## Problem to solve
When you reach the line containing "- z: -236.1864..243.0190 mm" in the data below, begin returning lines exactly as written, and stop once the line containing "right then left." has been returned.
==============================
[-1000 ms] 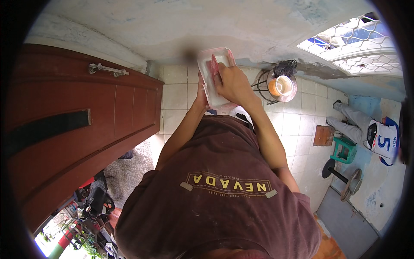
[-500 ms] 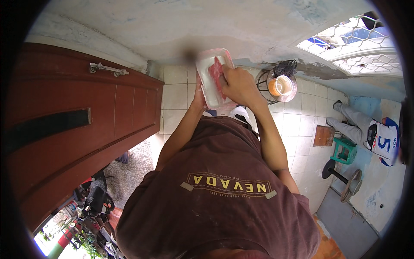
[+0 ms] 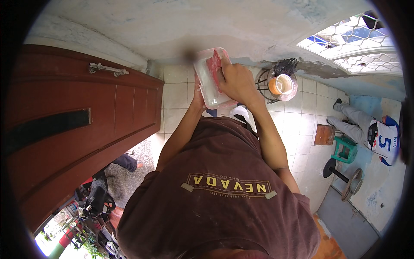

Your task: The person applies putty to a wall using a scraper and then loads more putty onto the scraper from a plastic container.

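Close to the wall, my left hand [image 3: 197, 98] is closed on the left side of a pale, pink-edged rectangular tray [image 3: 222, 105]. The tray is tilted and has a wet white coating inside, which looks like paste. My right hand [image 3: 239, 84] grips a flat red spreader [image 3: 213, 65] and holds it in the tray, against the right part of its inside. Most of my left fingers are hidden behind the tray, and my right palm covers the near end of the spreader.
Right of my hands, a round stool [image 3: 294, 90] bears an orange cup [image 3: 282, 85] and a black plastic bag [image 3: 285, 67]. A brown door [image 3: 99, 112] stands left, a patchy wall [image 3: 168, 32] ahead. Far right are a person [image 3: 384, 138] and a green stool [image 3: 345, 150]; another person's leg [image 3: 126, 162] shows lower left.
My right hand and the red spreader have shifted slightly left within the tray. The tray has moved a little left too. More of the other person's leg and a foot show below the door.
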The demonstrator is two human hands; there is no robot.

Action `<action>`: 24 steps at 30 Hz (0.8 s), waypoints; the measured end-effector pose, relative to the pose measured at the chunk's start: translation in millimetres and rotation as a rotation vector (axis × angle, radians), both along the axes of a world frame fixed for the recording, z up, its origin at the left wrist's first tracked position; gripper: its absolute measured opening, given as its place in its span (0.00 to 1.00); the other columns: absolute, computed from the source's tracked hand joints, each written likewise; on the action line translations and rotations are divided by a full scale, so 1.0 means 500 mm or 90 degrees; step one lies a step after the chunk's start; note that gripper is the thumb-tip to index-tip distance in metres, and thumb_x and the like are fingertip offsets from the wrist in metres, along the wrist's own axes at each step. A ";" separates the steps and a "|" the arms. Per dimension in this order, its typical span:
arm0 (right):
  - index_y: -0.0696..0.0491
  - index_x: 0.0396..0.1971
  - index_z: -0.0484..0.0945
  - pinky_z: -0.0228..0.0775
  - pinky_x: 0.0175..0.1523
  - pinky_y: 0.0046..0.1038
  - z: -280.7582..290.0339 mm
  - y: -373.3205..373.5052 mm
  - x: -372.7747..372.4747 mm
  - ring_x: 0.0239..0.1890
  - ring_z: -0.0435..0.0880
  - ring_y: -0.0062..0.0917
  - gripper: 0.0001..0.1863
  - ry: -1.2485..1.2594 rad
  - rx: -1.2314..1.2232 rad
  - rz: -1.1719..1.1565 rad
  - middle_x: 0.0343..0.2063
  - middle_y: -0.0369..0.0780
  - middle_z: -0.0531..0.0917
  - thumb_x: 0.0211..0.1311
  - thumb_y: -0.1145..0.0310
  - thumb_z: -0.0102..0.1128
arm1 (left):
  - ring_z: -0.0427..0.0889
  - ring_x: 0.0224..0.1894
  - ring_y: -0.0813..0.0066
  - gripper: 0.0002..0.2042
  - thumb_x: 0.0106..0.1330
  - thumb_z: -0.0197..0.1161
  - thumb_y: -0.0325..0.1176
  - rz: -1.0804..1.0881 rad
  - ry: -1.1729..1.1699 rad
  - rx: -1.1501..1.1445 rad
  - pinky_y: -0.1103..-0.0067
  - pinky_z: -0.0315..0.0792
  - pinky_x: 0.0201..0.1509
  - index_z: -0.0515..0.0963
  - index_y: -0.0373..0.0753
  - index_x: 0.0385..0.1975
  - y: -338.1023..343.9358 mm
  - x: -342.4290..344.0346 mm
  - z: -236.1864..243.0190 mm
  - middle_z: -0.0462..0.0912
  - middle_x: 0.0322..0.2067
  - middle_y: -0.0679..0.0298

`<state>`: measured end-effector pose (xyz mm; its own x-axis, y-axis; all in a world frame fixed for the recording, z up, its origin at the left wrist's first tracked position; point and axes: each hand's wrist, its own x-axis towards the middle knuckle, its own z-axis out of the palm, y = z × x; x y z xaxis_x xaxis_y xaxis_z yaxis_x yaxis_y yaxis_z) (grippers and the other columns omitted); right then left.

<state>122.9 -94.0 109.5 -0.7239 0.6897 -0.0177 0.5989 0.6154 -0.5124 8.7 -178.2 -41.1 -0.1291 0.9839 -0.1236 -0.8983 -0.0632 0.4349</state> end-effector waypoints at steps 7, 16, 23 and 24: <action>0.62 0.40 0.77 0.80 0.34 0.47 -0.045 -0.027 -0.024 0.28 0.88 0.49 0.16 -0.041 0.024 0.086 0.24 0.53 0.86 0.60 0.64 0.59 | 0.67 0.73 0.60 0.38 0.75 0.37 0.69 -0.018 -0.002 -0.048 0.59 0.66 0.76 0.54 0.52 0.78 -0.015 -0.004 -0.021 0.63 0.74 0.60; 0.63 0.41 0.78 0.81 0.36 0.47 -0.052 -0.005 -0.039 0.30 0.88 0.48 0.17 0.011 0.023 -0.013 0.27 0.54 0.86 0.60 0.63 0.59 | 0.67 0.73 0.58 0.39 0.75 0.38 0.69 0.016 0.023 0.077 0.56 0.66 0.75 0.53 0.51 0.78 0.032 0.000 -0.075 0.63 0.74 0.58; 0.63 0.43 0.77 0.81 0.38 0.46 -0.039 0.013 -0.025 0.31 0.88 0.48 0.18 -0.076 -0.028 0.099 0.27 0.54 0.86 0.59 0.64 0.59 | 0.67 0.73 0.59 0.36 0.77 0.37 0.66 -0.034 -0.069 0.007 0.57 0.66 0.76 0.53 0.51 0.78 0.001 -0.033 -0.052 0.63 0.74 0.60; 0.63 0.43 0.77 0.81 0.38 0.46 -0.033 0.019 -0.028 0.31 0.88 0.48 0.18 -0.080 -0.027 0.092 0.27 0.53 0.86 0.60 0.63 0.59 | 0.67 0.73 0.58 0.35 0.78 0.37 0.64 -0.027 -0.105 0.021 0.55 0.67 0.75 0.53 0.52 0.78 0.007 -0.034 -0.040 0.63 0.74 0.59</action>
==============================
## Output for this exercise
  - z: -236.1864..243.0190 mm
  - middle_z: -0.0462..0.0912
  - middle_x: 0.0322..0.2067
  - middle_y: -0.0679..0.0298

`<state>`: measured end-effector pose (xyz mm; its own x-axis, y-axis; all in a world frame fixed for the recording, z up, its origin at the left wrist's first tracked position; point and axes: each hand's wrist, its own x-axis towards the middle knuckle, its own z-axis out of the palm, y = z × x; x y z xaxis_x xaxis_y xaxis_z yaxis_x yaxis_y yaxis_z) (grippers and the other columns omitted); right then left.

This exercise is now complete.